El Comité de Distrito era, en cierto sentido, una extensión de la comisaría, y funcionaba en parte, aunque no de manera oficial, bajo su control. Se encargaba de todo lo que sucedía fuera de las unidades laborales: organizaba sesiones semanales de estudios políticos, controlaba el número de habitantes, gestionaba las guarderías, distribuía las cartillas de racionamiento, fijaba las cuotas de nacimientos, arbitraba las disputas entre vecinos o familiares y, sobre todo, vigilaba estrechamente el vecindario. Estaba autorizado para elaborar informes, que se consideraban confidenciales en el expediente policial, sobre cualquiera. Esta institución permitía a la policía permanecer en segundo plano y, a la vez, mantener una vigilancia eficaz. En algunas ocasiones, había ayudado a la policía a resolver delitos y a detener a criminales.
– Perdóneme, no sabía que usted era miembro del Comité -se disculpó-. Tendría que haberle consultado antes.
– En realidad, me jubilé hace tres años de la Fundición Número Cuatro de Shanghai, pero mis viejos huesos ya estarían oxidados si no hiciera algo durante el día. Por eso empecé a trabajar aquí. Además, el Comité me paga algún dinero.
Los pocos funcionarios del Comité eran cuadros a jornada completa, pero la mayoría de los miembros eran jubilados que recibían un poco de dinero por los servicios que prestaban. Con la fuerte inflación de principios de los años noventa, unos ingresos complementarios eran más que bienvenidos.
– Usted cumple una función importante para el vecindario -repuso Chen-.
– Bueno, además del servicio de teléfono público de aquí, también me ocupo de la seguridad del edificio -explicó-, y de todo el pasaje. No se puede ser demasiado prudente en los días que corren.
– Tiene usted mucha razón -convino Chen mientras dos teléfonos sonaban al unísono-, y debe tener mucho trabajo.
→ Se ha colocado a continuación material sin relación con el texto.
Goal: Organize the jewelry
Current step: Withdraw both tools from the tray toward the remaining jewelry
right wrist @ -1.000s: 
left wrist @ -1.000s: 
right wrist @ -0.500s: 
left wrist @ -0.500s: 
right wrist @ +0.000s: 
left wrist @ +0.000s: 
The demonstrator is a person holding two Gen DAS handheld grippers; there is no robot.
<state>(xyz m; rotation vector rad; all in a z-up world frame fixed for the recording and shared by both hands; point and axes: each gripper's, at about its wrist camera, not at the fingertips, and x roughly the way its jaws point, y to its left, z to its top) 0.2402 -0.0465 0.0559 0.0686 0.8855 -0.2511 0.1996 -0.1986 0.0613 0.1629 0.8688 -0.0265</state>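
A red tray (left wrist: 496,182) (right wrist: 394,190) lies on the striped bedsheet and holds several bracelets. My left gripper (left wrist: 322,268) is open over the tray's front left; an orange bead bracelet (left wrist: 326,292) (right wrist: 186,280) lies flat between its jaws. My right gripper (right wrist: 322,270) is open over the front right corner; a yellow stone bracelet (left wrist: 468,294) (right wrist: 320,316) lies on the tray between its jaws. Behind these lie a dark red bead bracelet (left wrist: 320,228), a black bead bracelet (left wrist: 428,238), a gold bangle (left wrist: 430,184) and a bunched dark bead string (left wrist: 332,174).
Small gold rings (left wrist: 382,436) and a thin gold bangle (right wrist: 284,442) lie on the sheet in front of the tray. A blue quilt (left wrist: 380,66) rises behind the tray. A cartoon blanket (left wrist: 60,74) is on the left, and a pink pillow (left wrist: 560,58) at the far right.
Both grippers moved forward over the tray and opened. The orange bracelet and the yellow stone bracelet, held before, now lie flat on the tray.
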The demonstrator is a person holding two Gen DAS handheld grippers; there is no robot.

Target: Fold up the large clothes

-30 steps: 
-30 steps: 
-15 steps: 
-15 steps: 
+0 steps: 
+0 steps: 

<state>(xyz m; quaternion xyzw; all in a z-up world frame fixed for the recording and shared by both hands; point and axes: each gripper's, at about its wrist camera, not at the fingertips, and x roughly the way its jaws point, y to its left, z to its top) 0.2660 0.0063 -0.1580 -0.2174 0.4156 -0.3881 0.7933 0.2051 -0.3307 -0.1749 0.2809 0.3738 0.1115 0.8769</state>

Detrás de las pequeñas ventanas, sobre una estantería de madera, había cuatro teléfonos. Uno tenía una etiqueta donde se leía «Sólo llamadas del exterior». Según tío Bao, al principio el servicio de llamadas públicas se había instalado exclusivamente para los residentes del edificio, pero ahora también tenían derecho a utilizarlo los habitantes del callejón tras pagar diez feng.
– Cuando alguien llama, anoto en una libreta el nombre y el número del destinatario, arranco la página y la entrego a quien corresponde. Si se trata de un residente, me basta con llamarlo desde la escalera con un altavoz.
– ¿Y para los que no viven en el edificio?
– Tengo una ayudante. Ella les informa llamándolos debajo de su ventana con el altavoz.
– ¿Y ellos vienen aquí a devolver la llamada?
– Sí, cuando ya todos tengan teléfono en casa, yo me habré jubilado.
– Tío Bao -dijo una joven que había entrado en la caseta con un megáfono gris en la mano-.
– Es la ayudante de la que le hablaba. Ella se encarga de transmitir los mensajes a los vecinos del callejón.
– Ya entiendo.
– Xiuxiu, éste es el camarada inspector jefe Chén -le presentó tío Bao-. Él y yo tenemos que hablar. Quiero que te encargues de todo por un momento, ¿de acuerdo?
– Claro, no hay problema.
– Para ella no es un trabajo de verdad -explicó tío Bao y suspiró mientras se dirigían a la mesa donde Chen se había instalado-, pero es lo único que ha podido encontrar tal como están las cosas.
Todavía no le habían servido las empanadillas fritas, pero la sopa ya se había enfriado. Chen pidió otro plato para tío Bao.